§ REQUIRED WORK:
Working from the listing below, set down every line exactly.

§ STORED DATA:

++++++++++++++++++++

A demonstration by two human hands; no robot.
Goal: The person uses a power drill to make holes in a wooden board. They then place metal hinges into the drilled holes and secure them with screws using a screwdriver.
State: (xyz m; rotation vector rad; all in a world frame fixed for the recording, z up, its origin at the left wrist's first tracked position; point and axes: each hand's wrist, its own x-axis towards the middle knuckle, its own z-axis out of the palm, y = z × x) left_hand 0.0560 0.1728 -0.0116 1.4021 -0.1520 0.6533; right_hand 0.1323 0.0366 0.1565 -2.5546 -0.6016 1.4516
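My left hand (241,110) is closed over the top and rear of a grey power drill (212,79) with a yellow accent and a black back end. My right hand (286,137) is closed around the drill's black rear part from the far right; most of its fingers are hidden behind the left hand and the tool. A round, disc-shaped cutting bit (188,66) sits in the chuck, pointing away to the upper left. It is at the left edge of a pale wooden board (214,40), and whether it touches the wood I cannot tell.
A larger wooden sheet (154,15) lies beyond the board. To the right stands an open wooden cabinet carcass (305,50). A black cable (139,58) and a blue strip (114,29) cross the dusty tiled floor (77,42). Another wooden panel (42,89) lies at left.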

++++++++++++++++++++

§ SOLUTION FOR THIS EXERCISE:
A demonstration by two human hands; no robot.
Goal: The person uses a power drill to make holes in a wooden board. They then place metal hinges into the drilled holes and secure them with screws using a screwdriver.
State: (xyz m; rotation vector rad; all in a world frame fixed for the recording, z up, its origin at the left wrist's first tracked position; point and axes: each hand's wrist, its own x-axis towards the middle knuckle, its own z-axis out of the palm, y = z × x) left_hand 0.0560 0.1728 -0.0116 1.4021 -0.1520 0.6533; right_hand 0.1323 0.0366 0.1565 -2.5546 -0.6016 1.4516
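My left hand (241,110) is closed over the top and rear of a grey power drill (212,79) with a yellow accent and a black back end. My right hand (286,137) is closed around the drill's black rear part from the far right; most of its fingers are hidden behind the left hand and the tool. A round, disc-shaped cutting bit (188,66) sits in the chuck, pointing away to the upper left. It is at the left edge of a pale wooden board (214,40), and whether it touches the wood I cannot tell.
A larger wooden sheet (154,15) lies beyond the board. To the right stands an open wooden cabinet carcass (305,50). A black cable (139,58) and a blue strip (114,29) cross the dusty tiled floor (77,42). Another wooden panel (42,89) lies at left.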

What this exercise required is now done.